Asbestos is a silicate mineral that has essential physical properties to be used in manufactured products. Throughout the twentieth asbestos was mostly used by contractors that constructed buildings and homes. Now it is commonly known that asbestos is linked to a number of various diseases and illnesses. The removal of asbestos from buildings and homes has turned into a very lucrative and profitable business throughout the late twentieth century and into the twenty first.

Asbestos Types

Fibrous minerals that fall under the asbestos category can be applied to both amphibole and serpentine mineral groups. The amphibole group describes rock forming minerals that are typically dark in colour and hard. Three minerals that can be found in the amphibole group are crocidolite, tremolite and amosite (“Asbestos123,” n.d.)  In the serpentine group there is one principle mineral called chrysotile that accounts for 90% of the group. The factor that separates amphibole asbestos from serpentine asbestos is their chemical composition. Amphibole asbestos is composed of double chained silicates and contains a significant amount of iron (Fe). Amphibole asbestos and serpentine asbestos also have differences in their structure of fibers. Serpentine fibers are twisted and can differ in length. Unlike serpentine fibers, amphibole fibers are long and straight. They have a more malleable texture than serpentine fibers but can be jagged (“An introduction to asbestos science- The Facts.”, 2008). Both types of asbestos –amphibole and serpentine—come from the metamorphic rock category. Chrysotile is only one type of asbestos worth mining due to the profit it makes. The principle location that serpentine asbestos is mined is in Theftord Mines, a town of approximately 25,000 located in Quebec, Canada. (“Asbestos”, 2007)

Asbestos Uses

Asbestos can be used in a variety of different products. Four notable qualities of asbestos that make it extremely valuable are its: resistance to heat, poor conductor of electricity, resistance to corrosion, and its malleability. These qualities make asbestos a perfect choice to be used in many different types of products. Manufactured types of products that use asbestos are insulation to protect against fires and prevent noise travel. Certain types of brakes use asbestos in their brake lining and brake pads. Asbestos can also be found in water tanks, to help stop corrosion. Certain types of paint also use asbestos in their product (“Abestos123,” n.d.)  Evidently, asbestos can be a valuable mineral to have in products.

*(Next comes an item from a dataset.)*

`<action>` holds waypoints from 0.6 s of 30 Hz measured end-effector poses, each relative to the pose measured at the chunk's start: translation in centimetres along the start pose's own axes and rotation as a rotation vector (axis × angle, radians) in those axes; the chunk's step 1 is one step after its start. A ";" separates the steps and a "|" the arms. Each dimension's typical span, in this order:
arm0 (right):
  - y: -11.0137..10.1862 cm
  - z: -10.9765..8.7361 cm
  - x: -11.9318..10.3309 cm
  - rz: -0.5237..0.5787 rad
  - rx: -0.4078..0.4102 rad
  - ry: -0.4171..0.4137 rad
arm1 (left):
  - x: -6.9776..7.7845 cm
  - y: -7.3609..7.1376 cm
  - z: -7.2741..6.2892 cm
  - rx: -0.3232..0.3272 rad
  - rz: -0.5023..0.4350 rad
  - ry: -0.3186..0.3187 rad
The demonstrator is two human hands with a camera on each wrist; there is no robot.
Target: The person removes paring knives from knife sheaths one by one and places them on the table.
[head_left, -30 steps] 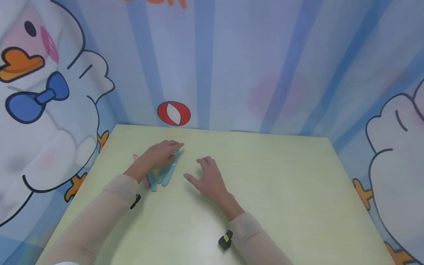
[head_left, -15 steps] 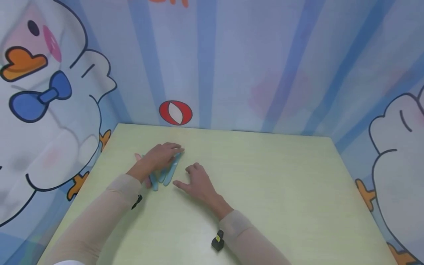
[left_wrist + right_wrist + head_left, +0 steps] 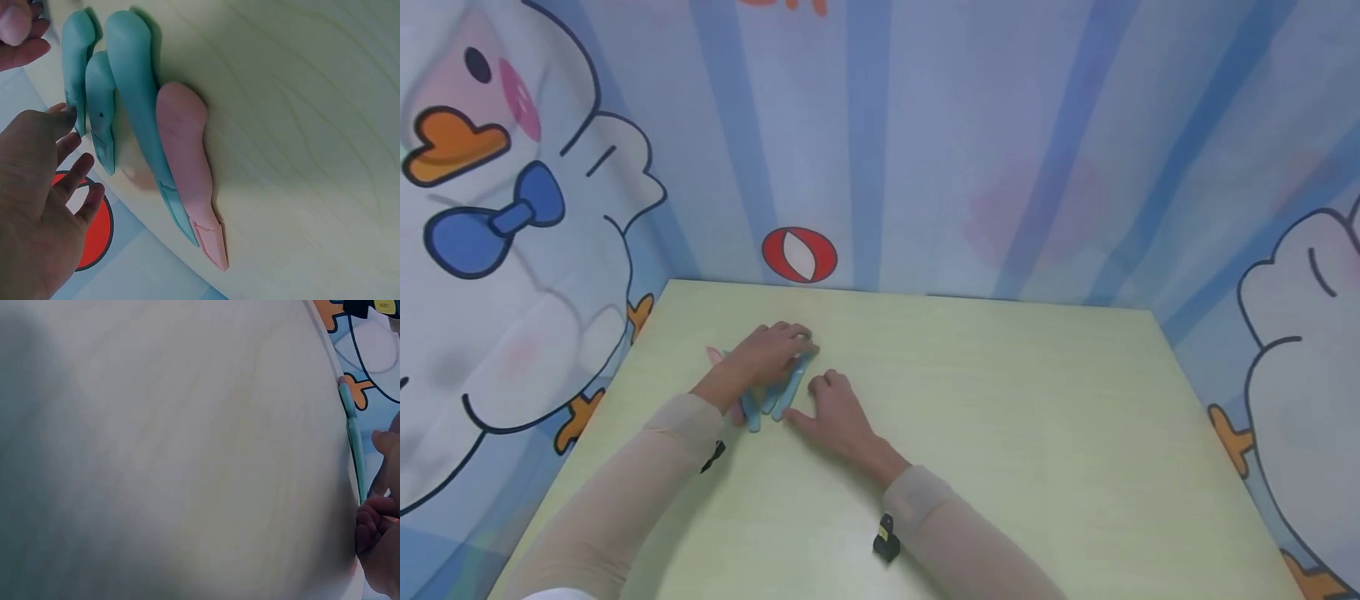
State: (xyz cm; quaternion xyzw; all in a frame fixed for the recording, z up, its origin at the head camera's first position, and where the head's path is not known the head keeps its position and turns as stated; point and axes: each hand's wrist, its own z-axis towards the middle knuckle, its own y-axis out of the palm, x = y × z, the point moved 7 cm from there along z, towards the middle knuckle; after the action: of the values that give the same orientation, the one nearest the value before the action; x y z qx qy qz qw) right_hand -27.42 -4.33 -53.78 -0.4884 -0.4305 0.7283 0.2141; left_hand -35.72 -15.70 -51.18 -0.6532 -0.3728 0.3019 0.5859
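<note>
Three slim teal plastic tools and a pink tool lie fanned out on the table, with thick rounded handles and narrow pointed ends. My left hand reaches over them. Its thumb and index finger pinch the narrow far end of the rightmost teal tool. The small teal tool and the long teal tool lie under my left palm and wrist, beside the pink one. My right hand is right of the group, fingers loosely bent, thumb tip close to the rightmost tool's rounded end, holding nothing.
The pale yellow-green table stretches away to the right and toward me. A cartoon-printed backdrop rises at its back and both sides. Black wrist-camera mounts, one of them a small block, hang at the sleeves.
My right hand has moved left until its thumb is near the rightmost teal tool. The left fingers have lowered and closed in on that tool's far end. The tools have stayed in place.
</note>
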 end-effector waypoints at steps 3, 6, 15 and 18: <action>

How does Asbestos affect People

The inhalation of asbestos can result in a variety of different asbestos related illnesses. The two most notable are asbestosis and mesothelioma. Asbestosis is a lung condition which can vary significantly in terms of seriousness. Asbestosis can derive when consistent contact and inhalation of asbestos occurs. There are clear symptoms of Asbestosis, these include: lack of breath, chest pain, appetite loss, tiredness and nausea. Another disease that asbestos can cause is Mesothelioma. Mesothelioma is a cancer disease where a tumor grows on the mesothelium, the sack lining the internal body cavities. (“Asbestosis,”2008) Like asbestosis, mesothelium is also caused by inhalation of asbestos. Mesothelium also shows similar symptoms to asbestosis, these include: difficulty breathing, chest pain, a persistent cough, fever, weight loss bowel obstruction, swelling and nausea. In rare cases, some patients of mesothelium cancer show no recognizable symptoms at all. (“Mesothelioma Symptoms,” 2010)  All forms of asbestos are considered hazardous, but geologists have pointed out that the amphibole group has been deemed more dangerous. This is because their fibers are straight, jagged and can be long. This is obviously more dangerous than serpentine fibers, which are softer and curly. (“What is asbestos,” 2010)

If asbestos has been linked to a variety of different, severe illnesses than why not remove asbestos from areas where it is still being used? It has been suggested that the act of removing asbestos might actually be more harmful then not removing it. This is because when asbestos is in its absolute state, it can be effortlessly broken down into tiny inhalable fibers. When it is not in its absolute state which is when it is being used in different products, it cannot be broken down very easily. In the act of removing asbestos, you are extracting asbestos from its stable state and breaking it down into its absolute state. This causes asbestos dust; tiny airborne fibers of asbestos that can be inhaled or resettle in locations where more exposure occurs than its previous location. Because of this reason, it could potentially be a lesser health risk to leave asbestos where it is and not remove it than do attempt and remove it. (“A closer look at asbestos fibers,” n.d.)

Asbestos though it has desirable physical attributes is harmful to human health and should not be used in products. The serious health risks proposed by asbestos, especially amphibole asbestos outweigh its positives in the manufacturing industry. The removal of asbestos should be put to a close as there is sufficient evidence proving that the removal of asbestos is more dangerous than not removing the asbestos. Overall, asbestos is a useful mineral, but dangerous to human health.